Born into the Rochechouart de Mortemart in 1641, by the time that Francoise came to court some twenty years later, she was already married with two children. There she served as a lady-in-waiting to the Duchess of Orleans, same as Louise, and quickly established herself as the court's reigning beauty. Louise viewed the Marquise of Montespan as a friend and often invited her to come and entertain the King. Louis was no match for Francoise's charm. Louise's relationship with the King ended as it had began, now she acted as a cover up for Louis and Francoise's meetings together. Unable to bear such torture, Louise fled to a convent and lived a life of repentance as a nun.
As maitresse-en-titre, Francoise now took on the name and persona of Athenais in honour of the Greek God, Athena. Because both Athenais and Louis were married, they committed the most serious sin of double adultery. When Athenais's husband., Louis-Henri, Marquis de Montespan, discovered the affair, he raised a scandal at court by challenging the King. He was sent to prison and then exiled to his lands, later fleeing to Spain. Francoise-Athenais remained the real Queen of France for over a decade and provided him with other seven children before she was implicated in the Affair of the Poisons and fell from grace.

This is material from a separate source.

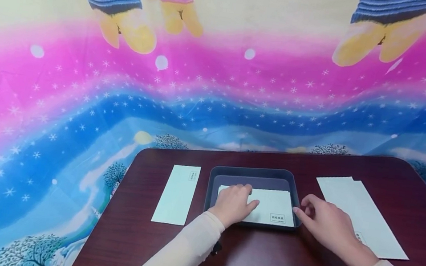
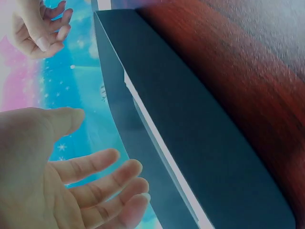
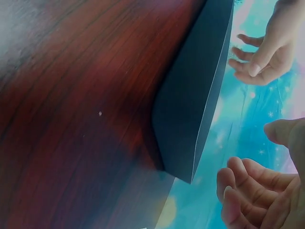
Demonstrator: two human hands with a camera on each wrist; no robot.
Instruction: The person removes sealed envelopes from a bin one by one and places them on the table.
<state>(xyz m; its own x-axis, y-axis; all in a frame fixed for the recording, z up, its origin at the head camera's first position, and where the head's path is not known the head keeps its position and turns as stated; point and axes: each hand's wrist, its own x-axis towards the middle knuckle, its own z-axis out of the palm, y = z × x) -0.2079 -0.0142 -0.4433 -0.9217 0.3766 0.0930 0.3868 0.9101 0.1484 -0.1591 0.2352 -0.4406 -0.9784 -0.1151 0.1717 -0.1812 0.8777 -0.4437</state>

Despite having Athenais de Montespan holding the title of the maitresse-en-titre for over ten years, she was not without rivals. Louis's last mistress was Marie Angelique de Scorailles. She flaunted herself in front of Queen Marie Therese that would've shamed Athenais herself. She gave birth premature to a stillborn boy in 1679 and the event seems to have scarred her considerably. The King tired of her quickly because for all the beauty that she possessed, she was incredibly stupid. She died in 1681 and many accused Athenais of poisoning her.
For the care of the King's illegitimate children, Athenais hired the widow of the Poet Scarron, Francoise d'Aubigne. Francoise usurped Athenais' position in Louis's heart although they never consummated their relationship until Marie Therese died in 1683 whereupon the two married. Francoise, created in 1678 Marquise de Maintenon, was a deeply religious figure and during the last years of the King's reign there was a greater sense of modesty and religious fervor.
The woman in Louis XIV's was his grand daughter-in-law, Marie Adelaide of Savoy. Having never really bonded with the wife of the Dauphin, Marianne Victorie of Bavaria, on account of her frail healthy and plainness. Marie Adelaide was the daughter of Victor Amadeus II of Savoy and the French born, Princess Anne Marie of Orleans. At the age of 10 as part of the Treaty of Turin, Marie Adelaide was sent to France to marry the Duke the Burgundy. She brought a breath of fresh air to the sobriety of Versailles that Madame de Maintenon had harbored in. Louis forgave her all her many discrepancies. He was devastated when she died in 1712 more than everyone else he lost that year including his son, grandson and great grandson.
I give this book 5/5. I, honestly, have no complaints with the book. Wonderfully well written, there was not a moment where I found the book dull. Antonia Fraser, hats off to you. A definite recommendation from me!